_Assignment_. Needed from the data below: all lines that contain the word "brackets".

_Provided entries_.

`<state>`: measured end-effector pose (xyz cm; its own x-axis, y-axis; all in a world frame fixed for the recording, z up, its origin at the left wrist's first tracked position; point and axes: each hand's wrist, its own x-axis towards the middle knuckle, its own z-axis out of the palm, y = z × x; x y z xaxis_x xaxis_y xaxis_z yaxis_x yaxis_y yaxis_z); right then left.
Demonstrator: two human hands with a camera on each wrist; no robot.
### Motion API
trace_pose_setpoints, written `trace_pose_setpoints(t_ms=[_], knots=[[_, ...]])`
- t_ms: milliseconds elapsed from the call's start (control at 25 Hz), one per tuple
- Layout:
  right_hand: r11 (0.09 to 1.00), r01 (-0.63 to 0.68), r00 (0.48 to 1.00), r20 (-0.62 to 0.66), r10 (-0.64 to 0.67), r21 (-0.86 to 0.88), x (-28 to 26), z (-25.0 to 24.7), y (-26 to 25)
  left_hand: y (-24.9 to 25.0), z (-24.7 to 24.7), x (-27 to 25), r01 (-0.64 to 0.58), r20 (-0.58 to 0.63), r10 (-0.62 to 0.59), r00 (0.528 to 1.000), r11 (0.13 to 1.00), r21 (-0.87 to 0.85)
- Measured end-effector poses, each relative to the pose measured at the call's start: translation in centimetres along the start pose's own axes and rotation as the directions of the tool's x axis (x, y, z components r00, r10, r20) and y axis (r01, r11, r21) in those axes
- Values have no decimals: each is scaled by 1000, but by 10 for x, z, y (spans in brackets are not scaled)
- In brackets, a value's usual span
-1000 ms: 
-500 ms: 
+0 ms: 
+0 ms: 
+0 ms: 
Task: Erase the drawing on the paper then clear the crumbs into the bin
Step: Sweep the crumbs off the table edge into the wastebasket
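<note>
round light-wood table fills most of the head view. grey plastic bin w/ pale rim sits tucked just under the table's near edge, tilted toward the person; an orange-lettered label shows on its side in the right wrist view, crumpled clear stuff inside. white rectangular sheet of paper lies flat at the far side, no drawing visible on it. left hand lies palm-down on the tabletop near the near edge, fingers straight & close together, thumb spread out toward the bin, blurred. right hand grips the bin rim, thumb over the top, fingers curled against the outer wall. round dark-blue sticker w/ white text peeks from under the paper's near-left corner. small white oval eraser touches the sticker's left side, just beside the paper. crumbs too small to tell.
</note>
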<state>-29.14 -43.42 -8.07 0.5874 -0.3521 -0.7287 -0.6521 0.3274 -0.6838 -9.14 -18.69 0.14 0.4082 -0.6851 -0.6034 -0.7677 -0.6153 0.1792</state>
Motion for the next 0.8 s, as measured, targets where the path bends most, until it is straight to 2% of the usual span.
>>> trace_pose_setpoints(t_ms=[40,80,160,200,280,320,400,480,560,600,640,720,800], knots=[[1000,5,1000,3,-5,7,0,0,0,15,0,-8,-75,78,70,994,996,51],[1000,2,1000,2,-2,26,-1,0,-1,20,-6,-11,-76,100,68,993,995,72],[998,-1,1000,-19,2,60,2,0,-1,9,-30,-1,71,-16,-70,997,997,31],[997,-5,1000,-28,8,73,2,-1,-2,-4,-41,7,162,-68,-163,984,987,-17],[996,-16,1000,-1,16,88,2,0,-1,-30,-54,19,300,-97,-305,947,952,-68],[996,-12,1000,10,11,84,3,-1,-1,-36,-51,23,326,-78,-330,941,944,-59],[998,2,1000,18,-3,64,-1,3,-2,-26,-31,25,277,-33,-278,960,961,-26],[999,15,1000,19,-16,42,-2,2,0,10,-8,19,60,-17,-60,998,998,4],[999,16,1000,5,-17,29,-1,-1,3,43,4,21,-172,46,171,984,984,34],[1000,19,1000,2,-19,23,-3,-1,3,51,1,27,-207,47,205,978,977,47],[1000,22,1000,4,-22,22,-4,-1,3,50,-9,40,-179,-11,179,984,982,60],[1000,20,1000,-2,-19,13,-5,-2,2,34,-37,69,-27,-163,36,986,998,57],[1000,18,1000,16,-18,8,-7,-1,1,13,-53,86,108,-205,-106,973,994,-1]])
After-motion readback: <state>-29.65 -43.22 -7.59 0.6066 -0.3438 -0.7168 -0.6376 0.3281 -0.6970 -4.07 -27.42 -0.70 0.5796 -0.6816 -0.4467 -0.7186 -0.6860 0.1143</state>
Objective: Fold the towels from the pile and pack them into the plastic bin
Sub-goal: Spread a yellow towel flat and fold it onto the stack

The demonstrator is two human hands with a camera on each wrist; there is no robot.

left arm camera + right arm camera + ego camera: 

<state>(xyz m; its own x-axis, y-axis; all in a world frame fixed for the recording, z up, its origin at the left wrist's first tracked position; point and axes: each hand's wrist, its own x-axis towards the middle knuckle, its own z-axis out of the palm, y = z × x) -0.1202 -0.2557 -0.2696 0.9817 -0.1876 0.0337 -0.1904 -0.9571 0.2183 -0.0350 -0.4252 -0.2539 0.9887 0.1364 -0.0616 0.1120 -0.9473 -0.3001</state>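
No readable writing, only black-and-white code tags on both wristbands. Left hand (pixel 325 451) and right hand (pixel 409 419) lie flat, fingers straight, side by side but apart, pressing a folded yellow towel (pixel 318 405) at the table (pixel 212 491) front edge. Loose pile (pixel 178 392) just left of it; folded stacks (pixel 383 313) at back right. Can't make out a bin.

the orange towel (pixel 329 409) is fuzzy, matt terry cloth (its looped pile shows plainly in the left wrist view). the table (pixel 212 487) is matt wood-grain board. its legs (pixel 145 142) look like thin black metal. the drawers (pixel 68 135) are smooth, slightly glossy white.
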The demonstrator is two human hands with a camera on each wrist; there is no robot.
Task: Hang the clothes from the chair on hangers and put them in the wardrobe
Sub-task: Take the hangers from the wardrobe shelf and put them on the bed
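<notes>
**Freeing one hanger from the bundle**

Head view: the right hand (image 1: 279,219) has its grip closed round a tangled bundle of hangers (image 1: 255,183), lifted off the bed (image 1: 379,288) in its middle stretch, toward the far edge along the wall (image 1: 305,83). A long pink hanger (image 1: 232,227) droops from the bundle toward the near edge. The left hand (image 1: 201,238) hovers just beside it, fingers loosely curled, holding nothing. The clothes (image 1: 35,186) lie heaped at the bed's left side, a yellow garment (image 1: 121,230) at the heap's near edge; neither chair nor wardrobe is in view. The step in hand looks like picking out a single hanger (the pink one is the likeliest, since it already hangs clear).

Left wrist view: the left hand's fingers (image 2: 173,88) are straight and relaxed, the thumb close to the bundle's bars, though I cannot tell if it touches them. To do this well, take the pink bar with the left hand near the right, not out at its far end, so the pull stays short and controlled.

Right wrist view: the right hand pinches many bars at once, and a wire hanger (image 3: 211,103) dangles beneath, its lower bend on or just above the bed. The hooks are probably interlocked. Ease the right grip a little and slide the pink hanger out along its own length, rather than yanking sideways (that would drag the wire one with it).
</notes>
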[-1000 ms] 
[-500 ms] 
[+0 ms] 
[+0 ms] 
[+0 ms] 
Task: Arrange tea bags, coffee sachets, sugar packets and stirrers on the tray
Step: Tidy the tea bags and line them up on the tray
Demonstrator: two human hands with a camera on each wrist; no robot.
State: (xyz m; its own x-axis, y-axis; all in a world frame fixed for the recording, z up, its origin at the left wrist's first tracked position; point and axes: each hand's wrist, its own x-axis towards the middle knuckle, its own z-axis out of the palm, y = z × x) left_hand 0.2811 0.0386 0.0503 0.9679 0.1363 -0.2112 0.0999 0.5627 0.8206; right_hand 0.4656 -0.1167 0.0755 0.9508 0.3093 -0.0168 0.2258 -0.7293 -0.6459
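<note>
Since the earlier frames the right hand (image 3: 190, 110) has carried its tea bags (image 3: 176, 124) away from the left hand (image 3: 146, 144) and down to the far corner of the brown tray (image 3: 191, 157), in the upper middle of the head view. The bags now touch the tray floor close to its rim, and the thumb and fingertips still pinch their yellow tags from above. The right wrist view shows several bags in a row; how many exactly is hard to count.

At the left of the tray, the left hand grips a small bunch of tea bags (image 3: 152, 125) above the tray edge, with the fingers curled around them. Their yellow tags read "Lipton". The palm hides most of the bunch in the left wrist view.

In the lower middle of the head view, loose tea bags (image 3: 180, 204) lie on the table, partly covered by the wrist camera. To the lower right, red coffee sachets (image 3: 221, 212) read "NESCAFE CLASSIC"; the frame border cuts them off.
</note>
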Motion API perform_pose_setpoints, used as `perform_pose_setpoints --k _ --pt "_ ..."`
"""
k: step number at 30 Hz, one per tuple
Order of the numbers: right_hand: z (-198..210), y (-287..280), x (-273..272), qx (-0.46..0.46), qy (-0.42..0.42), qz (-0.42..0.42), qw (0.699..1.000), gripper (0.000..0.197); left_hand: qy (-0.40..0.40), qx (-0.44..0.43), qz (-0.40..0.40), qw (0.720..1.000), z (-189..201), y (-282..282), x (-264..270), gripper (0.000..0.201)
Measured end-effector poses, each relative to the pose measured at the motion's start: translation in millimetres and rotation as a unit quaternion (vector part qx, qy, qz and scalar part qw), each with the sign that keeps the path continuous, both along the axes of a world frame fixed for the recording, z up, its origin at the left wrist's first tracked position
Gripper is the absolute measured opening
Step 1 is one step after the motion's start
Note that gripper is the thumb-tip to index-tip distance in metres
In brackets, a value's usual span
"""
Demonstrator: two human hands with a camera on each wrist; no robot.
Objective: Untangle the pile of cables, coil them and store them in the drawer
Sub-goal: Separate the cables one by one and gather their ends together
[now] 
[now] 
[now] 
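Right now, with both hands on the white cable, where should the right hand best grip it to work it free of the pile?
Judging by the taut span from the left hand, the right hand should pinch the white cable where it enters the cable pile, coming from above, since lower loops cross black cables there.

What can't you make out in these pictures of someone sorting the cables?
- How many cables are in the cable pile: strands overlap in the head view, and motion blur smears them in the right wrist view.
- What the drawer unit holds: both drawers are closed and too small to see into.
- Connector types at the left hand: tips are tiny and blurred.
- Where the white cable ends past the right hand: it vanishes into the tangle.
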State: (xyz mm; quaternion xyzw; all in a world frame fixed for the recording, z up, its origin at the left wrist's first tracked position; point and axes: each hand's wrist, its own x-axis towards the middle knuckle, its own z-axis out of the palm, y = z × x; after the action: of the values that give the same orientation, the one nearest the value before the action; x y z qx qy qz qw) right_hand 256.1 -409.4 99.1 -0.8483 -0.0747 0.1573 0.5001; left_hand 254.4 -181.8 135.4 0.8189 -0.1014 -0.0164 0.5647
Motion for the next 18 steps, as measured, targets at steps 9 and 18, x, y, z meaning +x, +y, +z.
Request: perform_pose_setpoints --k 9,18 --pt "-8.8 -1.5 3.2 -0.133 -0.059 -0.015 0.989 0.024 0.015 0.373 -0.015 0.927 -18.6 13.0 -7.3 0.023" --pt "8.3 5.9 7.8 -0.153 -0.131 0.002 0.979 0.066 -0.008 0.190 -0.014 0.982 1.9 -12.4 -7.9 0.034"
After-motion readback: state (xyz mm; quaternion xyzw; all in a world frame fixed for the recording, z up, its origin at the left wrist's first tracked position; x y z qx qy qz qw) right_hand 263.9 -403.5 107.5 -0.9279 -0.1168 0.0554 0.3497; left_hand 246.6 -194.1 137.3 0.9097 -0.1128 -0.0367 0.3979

_Answer to this exercise_.
- Values have no decimals: each is scaled by 1000, but by 10 for x, z, y (spans in brackets are not scaled)
- In brackets, a value's usual span
In brackets, a value's usual span

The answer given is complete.